Fifty years ago, on 2 July 1964, American President Lyndon B Johnson brought in the Civil Rights Act. All discrimination because of race, colour, religion, sex or national origin in public became illegal.

The next year came the Voting Rights Act, so African-Americans in Southern states could vote. These laws were two of the most important in the US Congress in the past century.

In April this year, President Obama and three earlier presidents – George W Bush, Bill Clinton and Jimmy Carter – went to a meeting in Texas to celebrate the fifty year anniversary of the laws. At the meeting, they said how good Johnson was. He helped the history of civil rights. Obama said how good Johnson was in law and negotiations.

In 2008, Hillary Clinton, trying to run for president, said how important Johnson was. She said that Martin Luther King’s ‘dream began to come true when President Johnson passed the Civil Rights Act’.

‘We needed a president to do it,’ she said.

But people were angry at what Clinton said. They didn’t like it that she talked about the power of the White House and didn’t talk about the citizens who risked their lives. Many people protested for years against Jim Crow racism. They were attacked by police dogs, fire hoses and the Ku Klux Klan.

The problem with what Clinton said is not that Johnson was not important: social change often needs people outside the government and inside the government. The outside people get the public interested, and the insiders make the law.

The problem is that she said it was only Johnson.

We know a lot about how people make laws. But we do not know much about how social movements create change. The civil rights movement is one of the best examples we have of activists forcing politicians – including Johnson – to look at a problem they didn’t want to look at.

The protests in Birmingham, Alabama, were an important turning point. In 1963, people tried to fight, in a non-violent way, against businesses that separated white and black people. Police chief Bull Connor said the civil rights groups would not find enough black people who would fight the police. And there was an international crisis.

The people of Birmingham were stronger that Connor thought. And many more people started to demonstrate across the US.

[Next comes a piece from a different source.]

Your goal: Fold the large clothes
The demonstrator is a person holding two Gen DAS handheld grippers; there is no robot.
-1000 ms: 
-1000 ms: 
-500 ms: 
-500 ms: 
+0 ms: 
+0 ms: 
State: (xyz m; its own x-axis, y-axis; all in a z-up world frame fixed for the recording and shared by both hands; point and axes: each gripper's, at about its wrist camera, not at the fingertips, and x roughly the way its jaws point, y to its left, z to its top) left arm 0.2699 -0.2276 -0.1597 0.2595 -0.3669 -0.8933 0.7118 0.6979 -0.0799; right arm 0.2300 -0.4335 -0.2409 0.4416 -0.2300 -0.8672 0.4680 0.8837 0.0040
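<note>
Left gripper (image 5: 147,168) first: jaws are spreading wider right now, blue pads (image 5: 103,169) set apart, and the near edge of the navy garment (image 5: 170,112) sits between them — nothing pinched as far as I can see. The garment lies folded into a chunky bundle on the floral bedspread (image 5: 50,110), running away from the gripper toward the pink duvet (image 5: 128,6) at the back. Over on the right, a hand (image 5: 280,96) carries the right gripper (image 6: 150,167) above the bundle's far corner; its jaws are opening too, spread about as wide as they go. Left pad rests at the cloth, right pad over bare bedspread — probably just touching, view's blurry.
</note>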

‘For two years, [Attorney General] Robert Kennedy tried to deal with each racial crisis by itself,’ writes historian Adam Fairclough. ‘After what happened in Birmingham, he finally knew that the crises would happen so often and be so big that the government had to do something stronger.’

A short time after this, President John F Kennedy decided on the law that became the Civil Rights Act.

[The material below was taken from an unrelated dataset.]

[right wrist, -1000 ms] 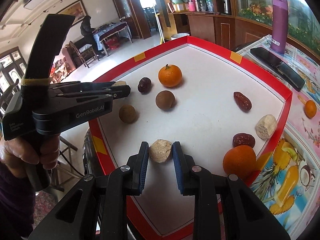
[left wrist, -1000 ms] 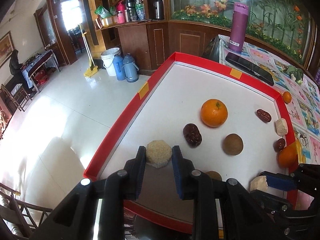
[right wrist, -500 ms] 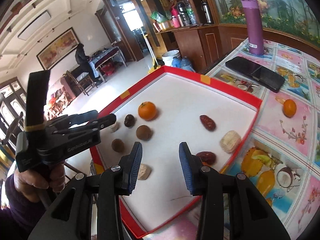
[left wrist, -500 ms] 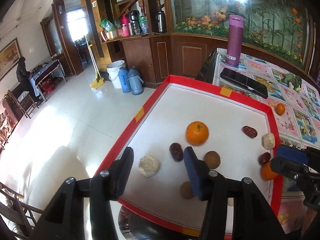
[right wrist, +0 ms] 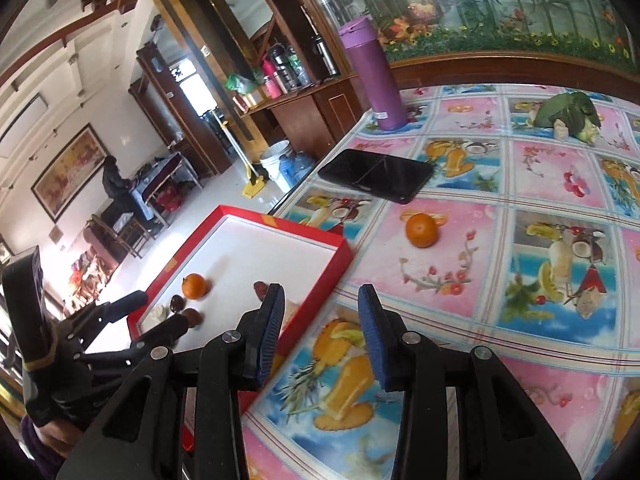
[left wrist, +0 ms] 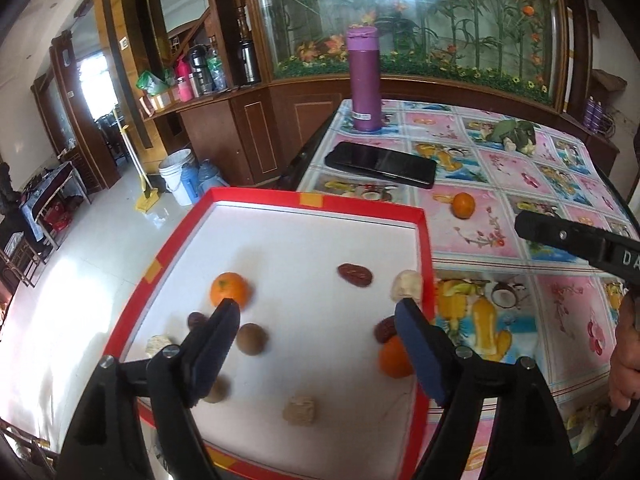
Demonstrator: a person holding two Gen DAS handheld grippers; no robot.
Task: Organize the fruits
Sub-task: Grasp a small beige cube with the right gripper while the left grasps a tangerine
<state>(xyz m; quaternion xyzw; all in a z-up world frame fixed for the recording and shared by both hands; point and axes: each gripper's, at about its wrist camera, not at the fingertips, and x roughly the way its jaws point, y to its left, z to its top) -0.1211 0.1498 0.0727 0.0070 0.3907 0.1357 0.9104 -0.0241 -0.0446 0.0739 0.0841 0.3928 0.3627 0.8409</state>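
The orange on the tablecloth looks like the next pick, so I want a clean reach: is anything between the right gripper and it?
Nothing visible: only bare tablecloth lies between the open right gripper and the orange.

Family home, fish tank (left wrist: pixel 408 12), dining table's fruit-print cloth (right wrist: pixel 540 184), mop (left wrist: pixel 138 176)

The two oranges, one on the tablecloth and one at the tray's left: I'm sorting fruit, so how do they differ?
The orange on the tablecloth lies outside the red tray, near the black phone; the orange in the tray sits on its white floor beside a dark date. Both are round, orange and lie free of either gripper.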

Two years later, Martin Luther King talked about how the social movements changed public opinion. This helped the law pass through Congress. And it also made sure people respected the law. There had been no respect of laws before that, for example for the law about not having separate schools for black and white children.

‘People thought the public would not agree,’ King said. ‘But there was a very important point. The new law was not because white America felt sorry for powerless black America. And it was not because of wonderful leaders in the law. It was because the law came from the people on the street.’

Other laws have been written by people on the street too: the end of child labour, minimum wages, women’s right to vote, environmental protections and gay marriage.

Politicians who like to praise other politicians may choose to forget the importance of people on the street. But, if we want progress in the future, we mustn’t forget.

Mark Engler, a senior analyst with Foreign Policy In Focus, is writing a book about the evolution of political nonviolence. See his website: DemocracyUprising.com.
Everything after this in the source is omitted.